For the first time in the modern newspaper era, The Kansas City Star’s Sunday circulation has fallen below 300,000.
In all probability, Sunday circulation has not been below 300,000 since it crested that number, perhaps around 1950 or earlier.
According to the most recent report, issued Monday, by the Audit Bureau of Circulations, The Star’s Sunday circulation fell to 290,302 for the April-September reporting period.
That represented a 5.7 percent dip from the previous year (when Sunday circulation stood at 307,974) and a 10.6 percent drop from 2008.
The Star has been battling desperately to prop up Sunday circulation. In recent years, for example, the company has been providing Sunday papers to subscribers of The Olathe News, which The Star bought several years ago. More recently — and more surprisingly — it began providing Sunday papers to subscribers of a competitor, The Examiner, which distributes in Independence and the fast-growing suburbs of Blue Springs and Grain Valley.
This coming Sunday, The Star is starting a special promotion — featuring 3-D images in parts of the paper. Each copy will contain special glasses.
The Star has good company in falling circulation, of course. The Audit Bureau showed that average weekday circulation at 635 newspapers declined 5 percent compared with 2009.
The St. Louis Post-Dispatch was another major paper to fall beneath a long-time Sunday benchmark — 400,000. Its Sunday circulation fell 8.9 percent, from 401,425 to 365,589.
If there’s any good news in the overall report, it’s that circulation is not falling as fast as it was a few years ago.
The “decreasing decrease” in circulation mimics the trend in advertising, which also fell off a cliff a few years ago and is still trending downward, but not as sharply.
The Newspaper Association of America, a trade group, reported recently that newspaper advertising revenues were on track this year to hit a 25-year low of about $26.5 billion. That would be less than half the revenue ($49.4 billion) that newspaper advertising generated as recently as 2005.
The only truly hopeful sign for publishers is that online advertising has climbed almost 50 percent, to $1.5 billion, during the last five years.
Circulation, of course, is the horse that pulls the advertising cart. When circulation falls, it puts downward pressure on ad rates.
The fact that circulation and advertising losses are diminishing — and that online advertising is increasing — offer the only light at the end of what has turned into an extremely long tunnel for newspapers. Had circulation and advertising continued to drop the way they were a few years ago, a lot more newspaper companies would not be publishing print editions at this point.
Regarding The Star’s situation, I sent K.C. Star publisher Mark Zieman an e-mail Wednesday morning, seeking a comment, but I got no response.

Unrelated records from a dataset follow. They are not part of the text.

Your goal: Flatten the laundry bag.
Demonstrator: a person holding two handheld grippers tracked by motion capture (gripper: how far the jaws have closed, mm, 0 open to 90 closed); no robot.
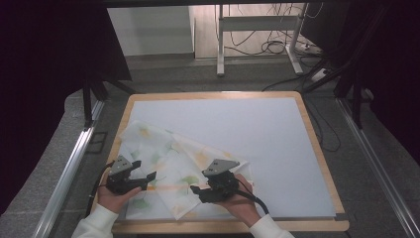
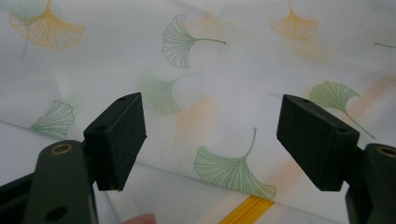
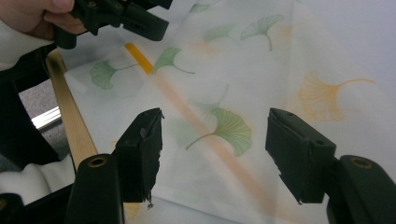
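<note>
- High view: above the near edge, facing forward and down over the whole surface (image 1: 307, 129) and cloth (image 1: 173, 163).
- Both hand-held gripper views sit close over that cloth (image 2: 224, 70), sharing its orange stripe (image 3: 140, 58).

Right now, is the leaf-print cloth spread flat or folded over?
Folded over. The cloth lies doubled near the front left of the table, a fold edge crosses it, and its orange stripe shows faintly through the upper layer.

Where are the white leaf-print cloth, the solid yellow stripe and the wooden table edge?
White leaf-print cloth (image 1: 173, 158), high view, middle of its upper layer.
Solid yellow stripe (image 2: 245, 212), left gripper view, its middle.
Wooden table edge (image 3: 70, 112), right gripper view, mid-length of the strip.
</note>
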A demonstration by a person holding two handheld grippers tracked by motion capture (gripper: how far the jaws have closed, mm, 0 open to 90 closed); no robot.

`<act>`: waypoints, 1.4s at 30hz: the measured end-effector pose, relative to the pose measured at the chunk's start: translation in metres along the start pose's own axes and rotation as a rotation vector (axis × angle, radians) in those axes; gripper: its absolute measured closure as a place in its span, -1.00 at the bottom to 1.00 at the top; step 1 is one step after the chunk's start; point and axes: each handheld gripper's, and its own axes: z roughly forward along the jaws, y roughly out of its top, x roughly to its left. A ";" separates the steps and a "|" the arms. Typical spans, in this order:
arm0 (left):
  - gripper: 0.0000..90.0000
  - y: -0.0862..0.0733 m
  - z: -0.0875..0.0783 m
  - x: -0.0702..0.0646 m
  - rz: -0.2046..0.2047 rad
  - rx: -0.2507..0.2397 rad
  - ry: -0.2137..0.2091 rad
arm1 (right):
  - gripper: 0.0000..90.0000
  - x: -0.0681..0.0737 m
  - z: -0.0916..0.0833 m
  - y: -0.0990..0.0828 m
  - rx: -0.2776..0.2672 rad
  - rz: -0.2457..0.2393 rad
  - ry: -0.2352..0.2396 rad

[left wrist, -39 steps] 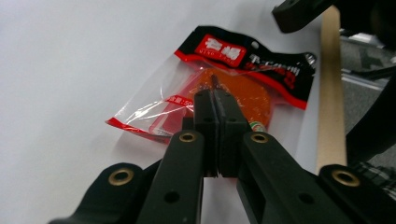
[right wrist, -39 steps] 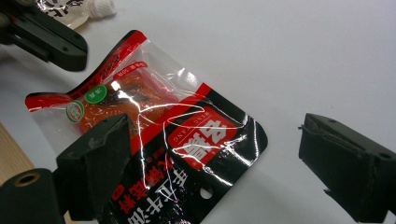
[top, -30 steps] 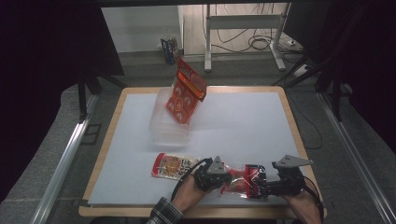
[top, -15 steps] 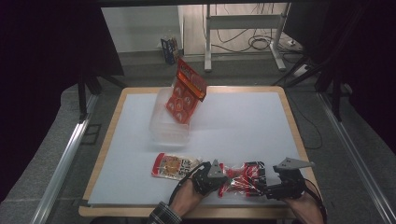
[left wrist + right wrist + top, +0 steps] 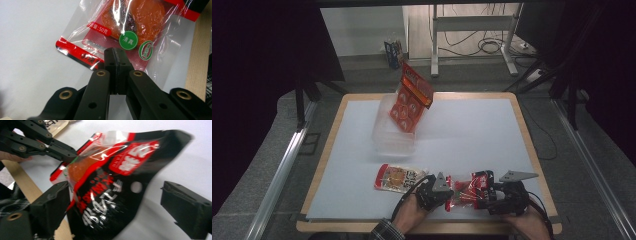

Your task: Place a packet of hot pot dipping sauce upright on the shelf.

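Observation:
A red and black snack packet [image 5: 466,188] lies near the table's front edge, between my two grippers. My left gripper [image 5: 448,193] is shut on the packet's clear left edge [image 5: 130,27], with the jaws pinched together on the film [image 5: 115,58]. My right gripper [image 5: 484,192] stands wide around the packet's other end [image 5: 110,185]. Its jaws have just been closing a little. The left jaw is beside the film and the right jaw is well apart from it. The left gripper's fingertips [image 5: 67,155] show at the packet's far corner.
A second, orange snack packet [image 5: 398,178] lies flat just left of the left gripper. Farther back stands a clear plastic container [image 5: 387,137] with a red packet [image 5: 411,100] upright in it. The wooden table rim [image 5: 537,165] runs close on the right.
The right gripper has edged slightly left toward the packet. The left gripper keeps its hold and has not moved.

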 end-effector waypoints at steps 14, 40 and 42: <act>1.00 -0.001 -0.001 0.003 -0.007 0.004 -0.013 | -0.09 0.013 0.024 0.014 0.005 0.050 0.136; 0.04 0.000 -0.029 0.002 -0.013 -0.054 0.017 | 0.53 0.011 0.007 0.043 -0.059 0.044 0.137; -0.10 -0.003 -0.032 0.002 -0.012 -0.062 0.024 | 0.54 0.011 0.006 0.046 -0.061 0.031 0.127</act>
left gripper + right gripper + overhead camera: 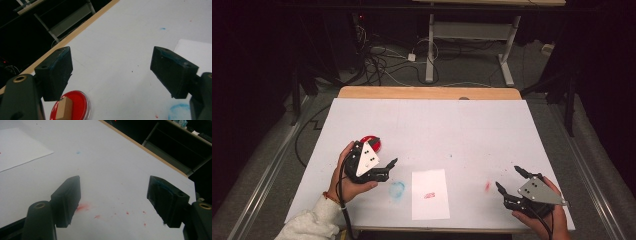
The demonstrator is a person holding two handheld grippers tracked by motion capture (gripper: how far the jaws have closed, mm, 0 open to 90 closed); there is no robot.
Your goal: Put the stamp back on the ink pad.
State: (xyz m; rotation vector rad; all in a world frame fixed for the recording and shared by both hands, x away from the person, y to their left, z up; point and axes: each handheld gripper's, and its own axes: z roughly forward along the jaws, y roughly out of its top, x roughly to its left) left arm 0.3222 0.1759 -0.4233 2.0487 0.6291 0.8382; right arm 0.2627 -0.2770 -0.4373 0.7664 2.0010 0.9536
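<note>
**Stamp's in the ink pad, nothing picked up yet**

So the wooden stamp is sitting in the red ink pad, just beside the left gripper, more under its left jaw than between the two. My guess is the step in hand is grabbing that stamp, so I'd swing the gripper over until the block sits centred in the gap, drop straight down, and squeeze its flat sides so it lifts without tipping. Then it goes to the white paper near the front edge of the table, which already has a red mark.

Left gripper is spread wide and holds nothing. Right gripper is wide open too, hovering empty over some red smudges.
</note>
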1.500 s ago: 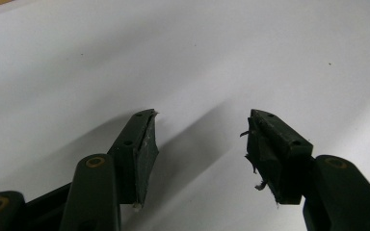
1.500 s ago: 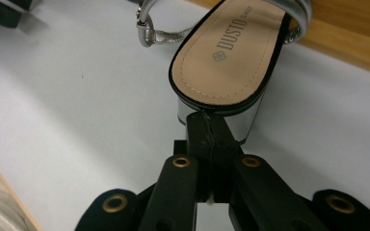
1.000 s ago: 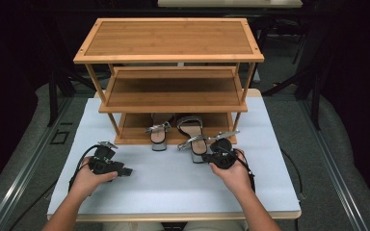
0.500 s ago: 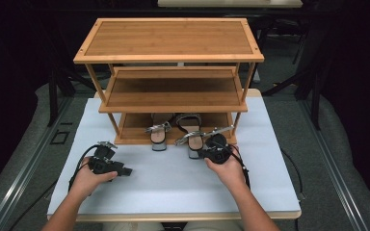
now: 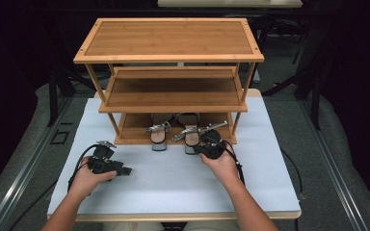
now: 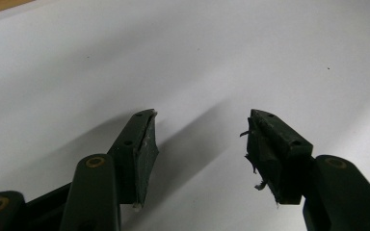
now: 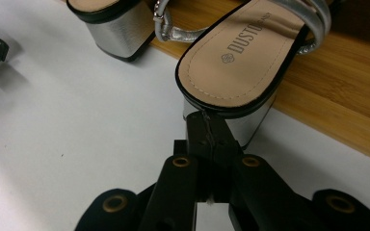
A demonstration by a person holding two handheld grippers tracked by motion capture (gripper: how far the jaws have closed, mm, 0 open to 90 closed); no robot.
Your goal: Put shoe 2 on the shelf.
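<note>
- Landmark = wooden rack (image 5: 168, 57), 3 shelves, standing on the white table (image 5: 173, 183) w/ its front facing me.
- Two sandals on the rack's bottom shelf, heels poking out past its front edge onto the table.
- Left sandal (image 5: 158, 134): silver strap, block heel, near the middle of the bottom shelf.
- Right sandal (image 5: 191, 134): just beside the first one; in the right gripper view (image 7: 250, 53) I see a tan insole w/ printed lettering, black rim, silver heel (image 7: 243, 122).
- My right gripper (image 5: 208, 148) sits at the rack's front edge, right behind the right sandal's heel. Jaws pressed together, no gap I can see, nothing between them; tips (image 7: 207, 132) are up against the heel's back, pinching nothing.
- My left gripper (image 5: 110, 164) is well clear of the rack, out front and off to its left, resting low over bare table. Jaws spread wide (image 6: 200, 144), empty, only white tabletop between them.
- Pads (image 6: 147, 154) look worn, frayed bits on the other one.
</note>
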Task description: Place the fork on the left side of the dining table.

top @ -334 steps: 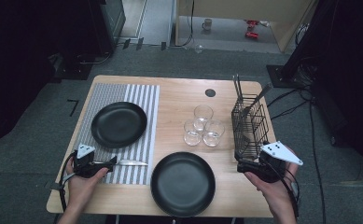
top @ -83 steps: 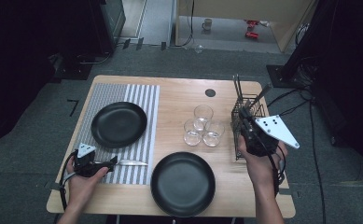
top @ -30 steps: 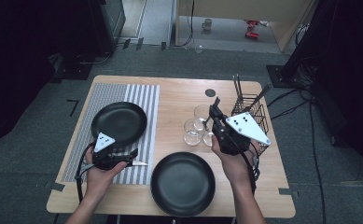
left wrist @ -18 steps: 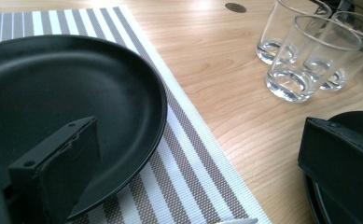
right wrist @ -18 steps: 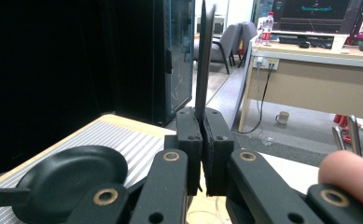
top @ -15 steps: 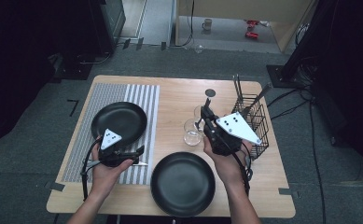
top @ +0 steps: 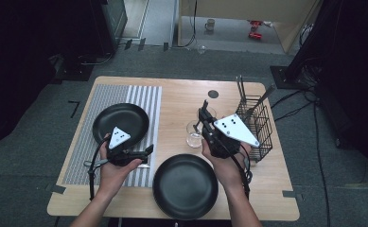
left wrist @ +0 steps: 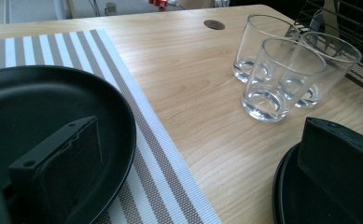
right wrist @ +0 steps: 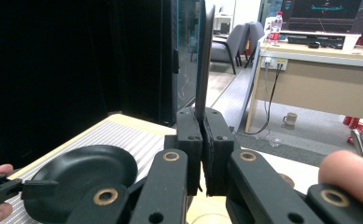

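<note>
High view, right gripper [top: 201, 118]: clamped on a dark flat utensil [top: 204, 105] (a knife by the look, not certain), blade standing upright above the glasses [top: 194, 135].
High view, change: carried off from the wire basket [top: 257, 127] toward 9 o'clock over the last seconds; basket now at 3 o'clock of the hand.
High view, left gripper [top: 146, 153]: jaws apart, nothing between them, shifted toward 1 o'clock onto the striped placemat [top: 82, 142], at 5 o'clock of the far plate [top: 120, 120].
Left gripper view: both jaws wide, far plate [left wrist: 53, 107] at 9 o'clock, three glasses [left wrist: 282, 79] at 1 o'clock, rim of the near plate [left wrist: 284, 186] at 4 o'clock.
Right gripper view: pads [right wrist: 191, 140] pressed together on the utensil [right wrist: 205, 56], which rises to 12 o'clock; far plate [right wrist: 81, 175] at 8 o'clock.
Meaning: pickup judged done; laying down beside a plate still to come.
</note>
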Available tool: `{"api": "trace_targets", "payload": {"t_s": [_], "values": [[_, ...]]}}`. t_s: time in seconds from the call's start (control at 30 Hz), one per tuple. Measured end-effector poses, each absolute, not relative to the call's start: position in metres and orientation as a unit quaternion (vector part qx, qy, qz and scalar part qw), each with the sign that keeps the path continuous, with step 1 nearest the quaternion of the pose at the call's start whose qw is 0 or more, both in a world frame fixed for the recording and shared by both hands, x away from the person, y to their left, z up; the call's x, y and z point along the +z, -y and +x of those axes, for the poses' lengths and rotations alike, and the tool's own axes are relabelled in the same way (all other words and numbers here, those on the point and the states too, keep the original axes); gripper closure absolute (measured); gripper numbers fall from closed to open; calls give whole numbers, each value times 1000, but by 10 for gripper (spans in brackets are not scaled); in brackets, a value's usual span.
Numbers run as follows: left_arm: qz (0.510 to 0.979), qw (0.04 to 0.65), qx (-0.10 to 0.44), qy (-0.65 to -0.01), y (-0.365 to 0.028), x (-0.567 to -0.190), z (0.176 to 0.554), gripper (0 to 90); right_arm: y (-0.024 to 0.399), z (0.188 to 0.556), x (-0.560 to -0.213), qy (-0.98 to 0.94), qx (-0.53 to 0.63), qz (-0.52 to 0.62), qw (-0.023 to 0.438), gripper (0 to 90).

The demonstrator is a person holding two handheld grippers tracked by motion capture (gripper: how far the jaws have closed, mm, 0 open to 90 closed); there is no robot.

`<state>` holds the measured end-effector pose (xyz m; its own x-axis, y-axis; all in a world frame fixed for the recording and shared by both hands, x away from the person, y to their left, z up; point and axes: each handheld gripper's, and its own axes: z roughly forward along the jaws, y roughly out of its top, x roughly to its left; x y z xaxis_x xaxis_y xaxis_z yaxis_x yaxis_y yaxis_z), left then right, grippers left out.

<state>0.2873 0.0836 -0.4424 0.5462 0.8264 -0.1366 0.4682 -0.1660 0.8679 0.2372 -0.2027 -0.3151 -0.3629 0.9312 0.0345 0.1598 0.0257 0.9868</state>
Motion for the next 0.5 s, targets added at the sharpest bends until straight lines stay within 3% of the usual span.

A former Star executive told me a year or so ago that Zieman sees his overriding mission as saving the The Star’s print edition. If that is the case, his relative youth — he’s about 50 — could work against him.
The Star’s weekday and Saturday circulation also fell. Daily circulation was down 4.5 percent — to 206,441 — and Saturday circulation was off a whopping 7.8 percent.
As recently as 2000, The Star mounted a marketing campaign designed to propel weekday circulation above 300,000. My, how aspirations have changed in the last decade.
The ABC figures include electronic, as well as print, subscriptions. Electronic subscriptions now comprise 12 percent of The Star’s total weekday circulation.
According to ABC, a trade group, The Wall Street Journal has the highest average daily circulation, with slightly more than 2 million papers sold daily. USA Today is second, at 1.8 million, and The New York Times is third at 876,638.
Rounding out the top five were The Los Angeles Times (600,449) and The Washington Post (545,345).
The New York Times has the highest Sunday circulation, at 1.3 million. The Wall Street Journal and USA Today do not publish on Sunday.